CONFETES DE PLÁSTICO E SERPENTINAS A LASER, POR MARCO GAVAZZA

Vide
| 03/02/2009 às 08:18
Bem...esse tempo aí acabou. É só lembrança do álbum da família quando Carnaval era Carnaval
Foto: Foto: Div
  01. Em vez de tanta polêmica, discussões, queixas e chororôs para a eleição do Rei Momo, não teria sido mais coerente entregar o cetro e a coroa sem qualquer disputa, a um certo e famoso publicitário baiano? Este sim é o verdadeiro rei do carnaval em Salvador, mandando e desmandando oficialmente na organização (leia-se comercialização) da festa há pares de anos. Só não dá pra manter o tradicional título de "primeiro e único" pertencente à majestade momesca. Ele sempre chega na frente mas não é o primeiro e sempre surge como inédito mas nunca é o único.

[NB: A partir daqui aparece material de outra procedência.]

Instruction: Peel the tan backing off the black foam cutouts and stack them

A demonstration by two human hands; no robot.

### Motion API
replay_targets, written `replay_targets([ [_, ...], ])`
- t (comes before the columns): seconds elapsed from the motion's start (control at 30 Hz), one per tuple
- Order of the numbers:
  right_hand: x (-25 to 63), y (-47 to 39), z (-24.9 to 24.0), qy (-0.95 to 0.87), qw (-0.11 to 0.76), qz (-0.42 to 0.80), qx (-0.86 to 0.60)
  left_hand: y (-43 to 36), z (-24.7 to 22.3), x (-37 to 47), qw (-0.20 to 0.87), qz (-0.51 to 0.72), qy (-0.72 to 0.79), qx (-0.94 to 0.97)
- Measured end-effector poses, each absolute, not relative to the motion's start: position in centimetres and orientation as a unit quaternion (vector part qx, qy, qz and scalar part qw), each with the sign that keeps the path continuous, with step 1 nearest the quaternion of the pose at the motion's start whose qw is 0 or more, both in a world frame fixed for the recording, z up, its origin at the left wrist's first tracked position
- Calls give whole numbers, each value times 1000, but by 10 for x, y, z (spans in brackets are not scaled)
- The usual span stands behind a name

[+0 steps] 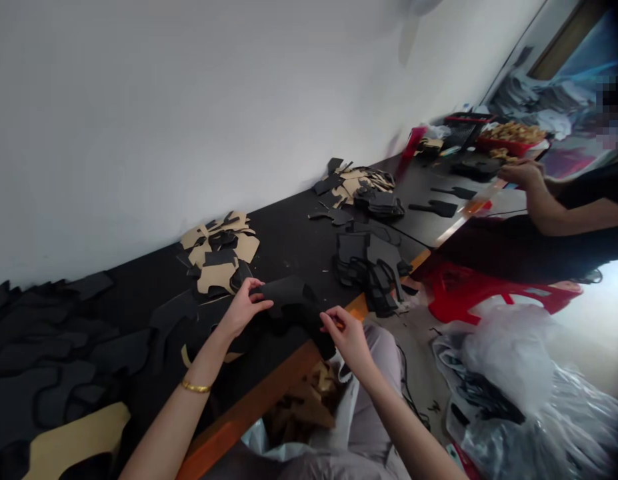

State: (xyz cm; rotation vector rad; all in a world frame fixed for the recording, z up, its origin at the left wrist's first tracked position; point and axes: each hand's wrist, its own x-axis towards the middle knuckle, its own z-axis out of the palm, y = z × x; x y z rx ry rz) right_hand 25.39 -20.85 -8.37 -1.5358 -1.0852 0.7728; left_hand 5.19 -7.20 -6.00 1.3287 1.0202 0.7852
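Note:
A thin black die-cut piece [291,293], its right part bent downward, is stretched between my hands just above the table's front edge. My left hand [243,310], above a wrist with a gold bracelet [195,387], pinches the piece's left end between thumb and fingers. At the drooping right end, my right hand [346,333] has its thumb and forefinger closed on the edge. Behind my left hand lies a heap of tan and black cut pieces [219,277]. Stacked black pieces with narrow strips [369,260] lie beyond my right hand.
Black pieces [53,340] spread over the table's left side, with a tan sheet [81,440] in front. Another mixed pile [356,183] lies by the wall. A co-worker's hand [523,172] is at the far right. Below are a red stool [503,293] and plastic bags [529,373].

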Motion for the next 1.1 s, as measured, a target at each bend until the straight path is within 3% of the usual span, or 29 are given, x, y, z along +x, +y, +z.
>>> replay_targets([
  [0.43, 257, -207, -84, -492, 459, 275, -687, -68, -67, 54, 570, 321, 462, 599],
  [0.83, 254, -205, -83, -415, 457, 390, -684, -61, -75, 54, 529, 291, 481, 636],
  [1.1, 255, -202, -61, -439, 393, 406, -699, -57, -72, 57, 522, 273, 494, 640],
])
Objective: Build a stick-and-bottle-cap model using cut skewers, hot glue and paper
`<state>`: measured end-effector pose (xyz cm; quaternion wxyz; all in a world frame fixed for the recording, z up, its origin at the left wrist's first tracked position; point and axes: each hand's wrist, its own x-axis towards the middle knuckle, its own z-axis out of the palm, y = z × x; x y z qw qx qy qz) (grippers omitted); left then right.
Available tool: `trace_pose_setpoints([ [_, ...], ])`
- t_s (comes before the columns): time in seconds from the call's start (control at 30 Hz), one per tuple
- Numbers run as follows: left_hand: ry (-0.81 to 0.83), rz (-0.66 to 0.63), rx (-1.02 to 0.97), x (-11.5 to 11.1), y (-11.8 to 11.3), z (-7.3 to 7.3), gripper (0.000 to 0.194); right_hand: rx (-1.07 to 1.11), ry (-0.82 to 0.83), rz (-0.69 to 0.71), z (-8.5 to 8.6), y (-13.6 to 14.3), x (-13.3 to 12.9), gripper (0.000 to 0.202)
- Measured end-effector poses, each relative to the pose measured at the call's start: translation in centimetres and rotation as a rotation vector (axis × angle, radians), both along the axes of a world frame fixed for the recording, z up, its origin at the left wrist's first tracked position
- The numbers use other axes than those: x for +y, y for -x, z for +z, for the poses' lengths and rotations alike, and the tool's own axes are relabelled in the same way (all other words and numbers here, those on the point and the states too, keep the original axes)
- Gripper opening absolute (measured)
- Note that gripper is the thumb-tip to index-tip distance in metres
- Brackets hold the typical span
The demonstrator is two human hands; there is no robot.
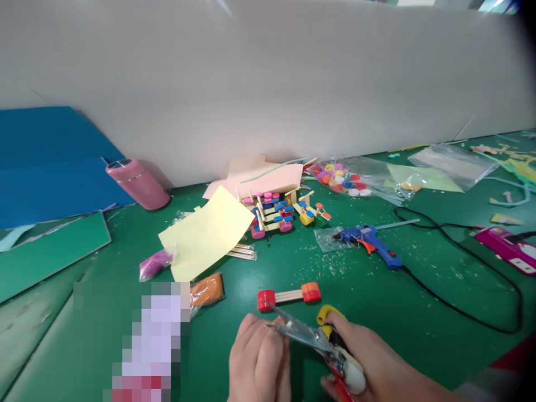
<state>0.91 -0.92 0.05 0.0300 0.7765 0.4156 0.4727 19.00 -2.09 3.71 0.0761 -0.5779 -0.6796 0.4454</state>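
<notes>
Scissors with yellow and red handles (307,336) are in my right hand (368,357), blades spread and pointing left. My left hand (259,360) is closed beside the blade tips; a small pale piece shows between the blades, and what the fingers grip is mostly hidden. Just beyond my hands lies a stick piece (288,296) with red caps at its left end and orange caps at its right. Farther back stand several small stick-and-cap models (272,215) in pink, blue and yellow.
A blue glue gun (377,245) with a black cord lies right, near a magenta power strip (506,248). Behind is a bag of coloured caps (339,178). Yellow paper (209,231), an orange wrapped packet (207,289) and a pink bottle (138,184) are left.
</notes>
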Motion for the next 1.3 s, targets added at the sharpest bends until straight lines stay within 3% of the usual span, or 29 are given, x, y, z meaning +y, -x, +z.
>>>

  02. Gosto muito de Gey Espinheira com antropólogo, sociólogo, boêmio e gente. Só não entendo porque ele parece insistir em questionar coisas que estão definitivamente mortas. A espontaneidade do Carnaval é uma delas. Não tem conserto, Gey. Quem começou essa festa pobre que está aí foram Caetano e Gil, mostrando para o mundo que o carnaval de Salvador era algo formidável. Pronto. A cada ano desembarcavam mais levas de turistas para seguir atrás do trio elétrico e dezenas, centenas de trios foram criados. Logo apareceram aqueles que se dispõem a "organizar" a festa em troca de uma "modesta" remuneração, é claro. Hoje o Carnaval baiano arrecada 11 milhões de reais em patrocínios; fora camarotes, trios, blocos e a tralha toda. Mas só vem turista pobre, o povo ficou de fora e quem tem algum fica num camarote com ar condicionado vendo pelo telão. Tudo isso é triste e é verdade, mas a grana faz sorrir os cofres de muita gente. Você acha que tem como consertar isso, Gey?


  03. Enquanto todos os postes mais importantes da cidade exibem vistosos atabaques -são atabaques aquelas coisas, não são?- carimbados por Itaú, Nova Schin ou Nextel, outros menos favorecidos pela sorte e fincados longe de olhos foliões bem nascidos, sequer possuem uma lâmpada. A desigualdade social chega a extremos impensáveis.


  04. O aluguel de uma casa de 3 quartos na ilha, durante os cinco dias de Carnaval, gira em torno de 3 mil reais. Tá começando a ficar mais lucrativo atender quem foge do carnaval de Salvador do que quem compra a farda dos blocos e vem pra cá achando que vai participar de uma festa autenticamente popular.


   05. Marketeiro de altíssimo calibre celebra o atual Carnaval de Salvador como sendo um excelente evento promocional para investimento de marcas e do alto de seu camarote -a séculos de distância do que era o carnaval baiano- explica que é preciso fazer o mesmo o ano inteiro, criando um calendário promocional de grande porte englobando outros eventos. O que mais; posso perguntar? O Festival de Verão concorre diretamente com o carnaval em investimentos. As festas de largo -incluindo o Presente de Yemanjá- já são todas elas redutos mercadológicos. O São João faz tilintar os olhos e bolsos de centenas de prefeitos e prefeituras de cidades do interior. O Dois de Julho é um evento de marketing político. Falta comercializar o que? Talvez tenhamos em breve a Semana Santa patrocinada ou o Dia de Finados com cotas para anunciantes nos cemitérios da cidade.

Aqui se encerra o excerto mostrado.